Bowfishing is more like combining Rambo’s exploding arrowheads with a splash-filled romp through a swamp writhing in monster fish. And the results look like something out of one of those chainsaw massacre movies, but with more blood and gore. Some of it even comes from the fish.
Seriously, my camo guy always comes back from bowfishing covered head to toe in mud, pond scum, fish guts, and someone’s plasma. Somehow he manages to get sunburned, too. You’d think an inch-thick slather of fish slime would have a higher SPF factor.
So the basic idea behind bowfishing is that you pack as many buddies and as much beer as you can into a small, open boat without sinking it.

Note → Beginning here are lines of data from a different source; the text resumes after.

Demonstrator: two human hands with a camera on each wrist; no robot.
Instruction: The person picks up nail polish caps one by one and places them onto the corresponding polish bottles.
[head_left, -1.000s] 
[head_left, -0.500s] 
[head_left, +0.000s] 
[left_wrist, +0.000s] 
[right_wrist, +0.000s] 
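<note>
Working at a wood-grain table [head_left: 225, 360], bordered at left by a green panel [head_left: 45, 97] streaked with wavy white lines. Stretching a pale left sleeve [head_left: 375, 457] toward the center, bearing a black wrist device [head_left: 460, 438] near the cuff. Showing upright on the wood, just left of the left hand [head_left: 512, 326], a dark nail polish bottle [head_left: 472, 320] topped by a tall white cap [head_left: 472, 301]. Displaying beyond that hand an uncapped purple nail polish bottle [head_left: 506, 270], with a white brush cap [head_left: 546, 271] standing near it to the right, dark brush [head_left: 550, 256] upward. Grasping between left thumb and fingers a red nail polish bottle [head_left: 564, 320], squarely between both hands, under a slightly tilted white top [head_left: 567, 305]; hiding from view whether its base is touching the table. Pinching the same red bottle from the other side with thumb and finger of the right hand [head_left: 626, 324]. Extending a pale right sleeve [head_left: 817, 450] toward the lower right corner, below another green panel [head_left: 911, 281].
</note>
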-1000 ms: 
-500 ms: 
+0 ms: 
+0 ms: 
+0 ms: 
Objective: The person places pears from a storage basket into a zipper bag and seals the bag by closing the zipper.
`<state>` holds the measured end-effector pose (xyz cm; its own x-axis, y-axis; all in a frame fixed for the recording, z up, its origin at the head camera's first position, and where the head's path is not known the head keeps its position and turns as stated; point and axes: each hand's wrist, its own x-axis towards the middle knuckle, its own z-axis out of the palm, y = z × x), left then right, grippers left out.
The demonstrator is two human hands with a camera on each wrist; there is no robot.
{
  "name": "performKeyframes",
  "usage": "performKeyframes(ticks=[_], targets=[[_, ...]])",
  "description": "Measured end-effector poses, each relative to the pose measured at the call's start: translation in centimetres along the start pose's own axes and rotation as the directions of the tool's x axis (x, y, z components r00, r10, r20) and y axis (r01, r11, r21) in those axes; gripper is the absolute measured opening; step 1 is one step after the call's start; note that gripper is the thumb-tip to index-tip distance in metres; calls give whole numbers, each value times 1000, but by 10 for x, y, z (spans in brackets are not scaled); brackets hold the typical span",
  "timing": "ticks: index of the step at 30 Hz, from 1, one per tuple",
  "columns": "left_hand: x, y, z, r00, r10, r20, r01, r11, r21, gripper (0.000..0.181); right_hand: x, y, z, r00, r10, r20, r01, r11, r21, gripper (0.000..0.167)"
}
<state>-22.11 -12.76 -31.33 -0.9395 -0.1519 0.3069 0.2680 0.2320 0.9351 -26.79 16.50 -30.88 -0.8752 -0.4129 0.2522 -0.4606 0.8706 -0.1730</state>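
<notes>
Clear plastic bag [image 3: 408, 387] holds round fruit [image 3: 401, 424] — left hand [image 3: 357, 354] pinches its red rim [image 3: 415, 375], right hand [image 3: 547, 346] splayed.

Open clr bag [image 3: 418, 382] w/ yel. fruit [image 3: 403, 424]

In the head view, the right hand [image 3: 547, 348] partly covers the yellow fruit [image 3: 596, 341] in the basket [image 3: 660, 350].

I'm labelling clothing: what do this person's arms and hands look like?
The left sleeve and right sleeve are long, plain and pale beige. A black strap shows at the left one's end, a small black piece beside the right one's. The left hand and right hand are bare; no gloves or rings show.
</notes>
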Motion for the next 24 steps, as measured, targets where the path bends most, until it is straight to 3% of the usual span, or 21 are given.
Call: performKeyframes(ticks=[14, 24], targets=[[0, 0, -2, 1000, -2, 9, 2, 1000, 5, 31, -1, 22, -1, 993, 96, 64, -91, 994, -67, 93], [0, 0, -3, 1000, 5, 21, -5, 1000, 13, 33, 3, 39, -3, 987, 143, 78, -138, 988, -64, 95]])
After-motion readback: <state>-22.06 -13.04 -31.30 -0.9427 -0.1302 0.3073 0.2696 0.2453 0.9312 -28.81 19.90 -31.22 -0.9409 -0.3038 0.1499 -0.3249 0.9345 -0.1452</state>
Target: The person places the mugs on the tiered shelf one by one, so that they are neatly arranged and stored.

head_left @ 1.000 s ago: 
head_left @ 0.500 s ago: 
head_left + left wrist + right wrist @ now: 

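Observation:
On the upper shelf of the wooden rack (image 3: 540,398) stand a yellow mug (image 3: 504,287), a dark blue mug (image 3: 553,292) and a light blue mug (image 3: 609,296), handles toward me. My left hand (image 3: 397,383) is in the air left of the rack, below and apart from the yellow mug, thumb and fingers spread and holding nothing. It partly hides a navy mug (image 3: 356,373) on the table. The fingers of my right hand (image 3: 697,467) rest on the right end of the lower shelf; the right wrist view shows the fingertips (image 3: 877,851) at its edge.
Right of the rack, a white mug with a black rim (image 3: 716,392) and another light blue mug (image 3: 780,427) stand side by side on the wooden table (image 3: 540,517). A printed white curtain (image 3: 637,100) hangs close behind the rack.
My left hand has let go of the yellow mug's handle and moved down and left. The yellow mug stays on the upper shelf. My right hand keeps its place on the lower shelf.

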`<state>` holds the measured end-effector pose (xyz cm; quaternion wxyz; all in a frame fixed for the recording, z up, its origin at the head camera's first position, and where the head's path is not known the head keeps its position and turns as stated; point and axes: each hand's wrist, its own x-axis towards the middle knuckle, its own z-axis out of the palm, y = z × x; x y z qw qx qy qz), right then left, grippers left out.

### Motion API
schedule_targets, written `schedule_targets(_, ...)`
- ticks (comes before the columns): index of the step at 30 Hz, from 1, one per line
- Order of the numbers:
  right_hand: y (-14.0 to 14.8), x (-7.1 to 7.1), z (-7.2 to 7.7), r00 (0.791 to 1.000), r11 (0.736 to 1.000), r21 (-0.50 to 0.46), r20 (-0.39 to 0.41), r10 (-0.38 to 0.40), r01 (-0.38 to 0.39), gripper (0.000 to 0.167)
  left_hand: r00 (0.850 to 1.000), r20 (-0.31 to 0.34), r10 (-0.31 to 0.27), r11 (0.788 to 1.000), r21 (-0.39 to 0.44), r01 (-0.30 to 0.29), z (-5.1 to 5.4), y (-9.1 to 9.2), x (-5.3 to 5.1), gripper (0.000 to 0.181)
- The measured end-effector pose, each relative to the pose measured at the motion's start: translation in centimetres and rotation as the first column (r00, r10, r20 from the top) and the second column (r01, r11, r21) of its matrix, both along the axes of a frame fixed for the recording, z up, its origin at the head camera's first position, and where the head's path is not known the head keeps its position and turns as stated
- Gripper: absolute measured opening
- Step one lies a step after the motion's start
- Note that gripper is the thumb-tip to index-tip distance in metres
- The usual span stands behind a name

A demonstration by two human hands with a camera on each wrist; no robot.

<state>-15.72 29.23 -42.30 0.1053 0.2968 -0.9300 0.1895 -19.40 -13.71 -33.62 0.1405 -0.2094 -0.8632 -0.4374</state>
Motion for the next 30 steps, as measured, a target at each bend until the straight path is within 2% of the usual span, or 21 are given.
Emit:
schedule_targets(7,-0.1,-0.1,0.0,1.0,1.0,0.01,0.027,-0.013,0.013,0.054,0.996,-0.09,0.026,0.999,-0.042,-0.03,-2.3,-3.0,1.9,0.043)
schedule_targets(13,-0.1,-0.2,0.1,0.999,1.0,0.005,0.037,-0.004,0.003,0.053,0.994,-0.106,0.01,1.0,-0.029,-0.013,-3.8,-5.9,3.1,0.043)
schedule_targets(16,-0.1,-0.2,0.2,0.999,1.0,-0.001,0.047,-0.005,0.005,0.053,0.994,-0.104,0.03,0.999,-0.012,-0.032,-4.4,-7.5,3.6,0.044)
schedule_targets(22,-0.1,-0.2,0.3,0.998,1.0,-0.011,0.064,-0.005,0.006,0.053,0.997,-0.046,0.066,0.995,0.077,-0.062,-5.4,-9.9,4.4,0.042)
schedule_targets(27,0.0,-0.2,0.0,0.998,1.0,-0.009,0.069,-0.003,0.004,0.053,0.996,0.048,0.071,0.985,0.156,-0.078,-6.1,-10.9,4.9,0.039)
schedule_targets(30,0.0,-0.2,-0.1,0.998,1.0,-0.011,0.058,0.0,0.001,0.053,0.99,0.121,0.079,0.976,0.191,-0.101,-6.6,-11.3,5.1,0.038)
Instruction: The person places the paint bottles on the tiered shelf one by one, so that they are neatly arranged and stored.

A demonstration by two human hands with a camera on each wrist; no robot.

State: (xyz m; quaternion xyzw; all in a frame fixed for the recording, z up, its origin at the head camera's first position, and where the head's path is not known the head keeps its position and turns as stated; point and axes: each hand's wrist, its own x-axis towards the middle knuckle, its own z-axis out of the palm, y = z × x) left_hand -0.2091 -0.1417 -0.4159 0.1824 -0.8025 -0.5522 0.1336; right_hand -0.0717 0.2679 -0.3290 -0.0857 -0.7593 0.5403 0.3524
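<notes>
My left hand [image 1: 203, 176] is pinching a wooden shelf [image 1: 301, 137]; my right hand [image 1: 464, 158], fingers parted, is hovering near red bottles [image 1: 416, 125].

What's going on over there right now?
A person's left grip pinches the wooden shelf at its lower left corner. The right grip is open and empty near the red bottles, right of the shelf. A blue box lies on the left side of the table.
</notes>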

Then you rip across the lake, skimming right by all the best deep-water fishing holes, and pull up in the foulest-smelling, swampiest, muckiest little cove. Next, everyone grabs a bow, nocks an arrow, and starts shooting at anything that moves. See, this isn’t like normal fishing, where you pretend the fish are really smart and can sense you from a mile away so you have to sneak up on them and fake them out with museum-quality reproductions of grasshoppers and tsetse flies. Nope. Bowfishermen don’t mess around. To them, fish are pea-brained, bottom-feeding, slime-balloons just waiting to be popped. Knowing they’re going to get slimed, they wear cutoff shorts, old running shoes, and nothing else. Some of them go barefoot. They jump right into the murky water and start raining arrows into the muck.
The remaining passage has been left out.